As gas and liquid continue to flow upward, the gas phase expands further, leaving less room on the tubing walls for the liquid. During this flow regime, liquids are pushed upwards in liquid slugs and as mist entrained in the gas.
We should remember that not all of these flow regimes occur in all wells. The flow regimes occurring in the tubing will be determined by the conditions in the well. For example, if an undersaturated crude oil reservoir is being produced and the wellhead pressure, , is kept above the surface bubble-point pressure, then the well will only flow in the single-phase flow regime.
As we can see from Figure 6.02, wells can be planned and executed as deviated (or slanted) wells and as horizontal wells. Flow through the tubing in the horizontal section of a well has distinct flow patterns. These flow patterns are illustrated in Table 6.02.
Source: All images by Greg King © Penn State, licensed under CC BY-NC-SA 4.0
Referring to Table 6.02, as with vertical tubing, if oil enters the horizontal tubing above the bubble-point pressure, then flow will be single-phase and the liquid will be transported in the Single-Phase Flow Regime. As pressure travels horizontally, the pressure differential required to transport the liquid may cause the pressure to drop below the bubble-point pressure of the oil. When this occurs, the tubing fluids enter the Bubble Flow Regime (B). As pressure drops further due to liquid transport, the bubbles expand and coalesce to form gas plugs. When this occurs, the gas and liquid enter the Plug Flow Regime (C). As pressures continue to drop, the gas plugs continue to expand and coalesce, eventually forming a continuous gas phase. If the phase velocities are low, then gravity will act to segregate the phases vertically. This is the Segregated Flow Regime (D). In the segregated flow regime, the surface between the two phases is relatively smooth.
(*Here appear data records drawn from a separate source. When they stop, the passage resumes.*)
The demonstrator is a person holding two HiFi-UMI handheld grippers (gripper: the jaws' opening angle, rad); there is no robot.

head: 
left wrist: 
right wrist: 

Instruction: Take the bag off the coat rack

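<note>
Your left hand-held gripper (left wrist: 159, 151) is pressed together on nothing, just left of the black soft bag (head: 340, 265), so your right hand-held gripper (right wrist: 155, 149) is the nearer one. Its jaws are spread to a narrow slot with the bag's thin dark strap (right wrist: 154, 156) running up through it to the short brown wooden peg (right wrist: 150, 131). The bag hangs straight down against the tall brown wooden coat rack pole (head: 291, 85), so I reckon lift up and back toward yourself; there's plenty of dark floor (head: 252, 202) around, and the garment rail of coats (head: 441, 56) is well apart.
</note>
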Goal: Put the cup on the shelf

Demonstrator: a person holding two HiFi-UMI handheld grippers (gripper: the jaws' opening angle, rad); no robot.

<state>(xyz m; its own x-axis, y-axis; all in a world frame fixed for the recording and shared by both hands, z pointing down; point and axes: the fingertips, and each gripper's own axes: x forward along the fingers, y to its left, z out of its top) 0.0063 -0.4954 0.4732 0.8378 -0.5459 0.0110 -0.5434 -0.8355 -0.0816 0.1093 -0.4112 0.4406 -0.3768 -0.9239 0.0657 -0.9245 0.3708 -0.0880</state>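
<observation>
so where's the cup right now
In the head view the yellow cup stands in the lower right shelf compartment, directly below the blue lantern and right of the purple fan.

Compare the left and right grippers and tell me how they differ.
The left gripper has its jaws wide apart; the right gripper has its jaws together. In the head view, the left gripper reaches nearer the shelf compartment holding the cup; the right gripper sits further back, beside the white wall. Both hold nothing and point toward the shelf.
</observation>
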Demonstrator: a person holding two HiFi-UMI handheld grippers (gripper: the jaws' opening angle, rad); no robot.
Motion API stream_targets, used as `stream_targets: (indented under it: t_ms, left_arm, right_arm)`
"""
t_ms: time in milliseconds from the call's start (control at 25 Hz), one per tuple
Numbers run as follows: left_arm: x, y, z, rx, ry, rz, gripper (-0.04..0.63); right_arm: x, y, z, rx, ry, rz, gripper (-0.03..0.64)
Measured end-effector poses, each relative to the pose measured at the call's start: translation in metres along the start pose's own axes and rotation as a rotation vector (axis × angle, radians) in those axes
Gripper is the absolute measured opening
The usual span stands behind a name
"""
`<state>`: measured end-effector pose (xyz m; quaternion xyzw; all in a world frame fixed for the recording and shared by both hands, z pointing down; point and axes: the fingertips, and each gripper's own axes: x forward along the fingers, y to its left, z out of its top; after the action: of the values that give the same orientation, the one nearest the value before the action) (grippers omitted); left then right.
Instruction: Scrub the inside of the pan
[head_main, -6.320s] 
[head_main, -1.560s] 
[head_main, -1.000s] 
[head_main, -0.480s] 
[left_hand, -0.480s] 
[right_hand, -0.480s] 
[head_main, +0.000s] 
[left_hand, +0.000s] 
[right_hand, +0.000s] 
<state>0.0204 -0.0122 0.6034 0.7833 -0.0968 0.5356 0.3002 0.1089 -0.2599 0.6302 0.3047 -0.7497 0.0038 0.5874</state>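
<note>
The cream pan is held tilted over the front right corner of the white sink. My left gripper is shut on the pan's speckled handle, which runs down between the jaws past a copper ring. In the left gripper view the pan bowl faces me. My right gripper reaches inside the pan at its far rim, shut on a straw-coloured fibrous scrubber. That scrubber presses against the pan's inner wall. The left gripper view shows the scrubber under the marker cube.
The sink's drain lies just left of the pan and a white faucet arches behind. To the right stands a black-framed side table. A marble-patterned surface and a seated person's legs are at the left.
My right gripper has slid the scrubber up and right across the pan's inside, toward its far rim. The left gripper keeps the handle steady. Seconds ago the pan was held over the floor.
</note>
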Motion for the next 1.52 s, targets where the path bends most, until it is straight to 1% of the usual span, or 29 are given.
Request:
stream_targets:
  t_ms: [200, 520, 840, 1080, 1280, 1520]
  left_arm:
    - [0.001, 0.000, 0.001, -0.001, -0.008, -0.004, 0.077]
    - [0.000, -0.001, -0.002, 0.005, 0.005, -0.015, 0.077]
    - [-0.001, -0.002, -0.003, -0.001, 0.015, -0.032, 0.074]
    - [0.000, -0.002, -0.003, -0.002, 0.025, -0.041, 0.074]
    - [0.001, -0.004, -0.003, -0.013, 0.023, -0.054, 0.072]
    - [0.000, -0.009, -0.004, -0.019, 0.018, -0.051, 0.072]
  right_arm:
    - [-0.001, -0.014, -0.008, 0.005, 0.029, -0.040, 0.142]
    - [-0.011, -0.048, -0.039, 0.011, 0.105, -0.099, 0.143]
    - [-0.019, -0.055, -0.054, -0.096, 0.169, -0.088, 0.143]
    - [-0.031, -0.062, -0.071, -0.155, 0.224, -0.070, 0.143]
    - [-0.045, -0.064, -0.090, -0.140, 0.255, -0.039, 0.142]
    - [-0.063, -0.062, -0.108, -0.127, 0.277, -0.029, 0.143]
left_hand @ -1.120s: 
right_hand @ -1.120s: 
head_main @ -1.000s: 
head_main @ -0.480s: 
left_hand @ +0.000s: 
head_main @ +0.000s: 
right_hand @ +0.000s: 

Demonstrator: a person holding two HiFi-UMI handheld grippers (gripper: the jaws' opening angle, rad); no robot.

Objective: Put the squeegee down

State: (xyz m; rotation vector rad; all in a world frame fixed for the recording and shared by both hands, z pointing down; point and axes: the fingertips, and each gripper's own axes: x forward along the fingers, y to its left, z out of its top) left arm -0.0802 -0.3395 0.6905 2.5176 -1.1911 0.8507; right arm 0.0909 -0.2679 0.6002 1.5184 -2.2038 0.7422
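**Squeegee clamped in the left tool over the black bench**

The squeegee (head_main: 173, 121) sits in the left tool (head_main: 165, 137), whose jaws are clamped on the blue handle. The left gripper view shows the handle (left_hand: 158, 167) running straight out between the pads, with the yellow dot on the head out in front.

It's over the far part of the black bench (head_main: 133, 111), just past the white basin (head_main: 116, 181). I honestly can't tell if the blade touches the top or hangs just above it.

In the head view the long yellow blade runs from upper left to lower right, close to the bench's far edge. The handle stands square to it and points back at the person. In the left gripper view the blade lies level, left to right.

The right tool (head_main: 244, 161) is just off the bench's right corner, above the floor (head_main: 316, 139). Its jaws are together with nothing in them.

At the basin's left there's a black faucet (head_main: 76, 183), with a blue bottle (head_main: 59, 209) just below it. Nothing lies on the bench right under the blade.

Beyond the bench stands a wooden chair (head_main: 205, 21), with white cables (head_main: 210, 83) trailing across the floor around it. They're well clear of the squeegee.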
If velocities are higher, then the surface of the two segregated phases may develop waves and ripples. This is the Wavy Flow Regime (E). If the velocities are greater still, then the height of the waves may reach the top of the tubing, temporarily closing off the cross-section to the flow of gas. This is the Slug Flow Regime (F). The slug flow regime results in very unstable flow because of the differences in the momentum between the gas and liquid phases due to the different densities and different phase velocities. When the cross-section is cut off to the gas phase, its momentum must be transferred to the liquid phase. At higher velocities, gravity acts too slow to segregate the phases and the flow may enter the Annular Flow Regime (G). In this flow regime, the continuous gas phase occupies the center of the tubing, while liquid phase forms an annular ring between the gas phase and the tubing wall. While gravity may be too slow to create complete vertical segregation, the less dense gas phase may flow higher in the tubing (i.e., the gas and oil may flow in a non-concentric manner). Finally, if the velocity is very high, the gas may occupy most of the cross-section and liquid is transported as a mist that is entrained in the gas. This occurs in the Spray Flow Regime (H). Spray flow is a very stable flow regime with the liquid and gas phases traveling at comparable velocities.
These are the basic flow regimes that can occur in vertical and horizontal tubing. We will revisit these flow regimes when we discuss Multi-Phase Tubing Performance later in this lesson.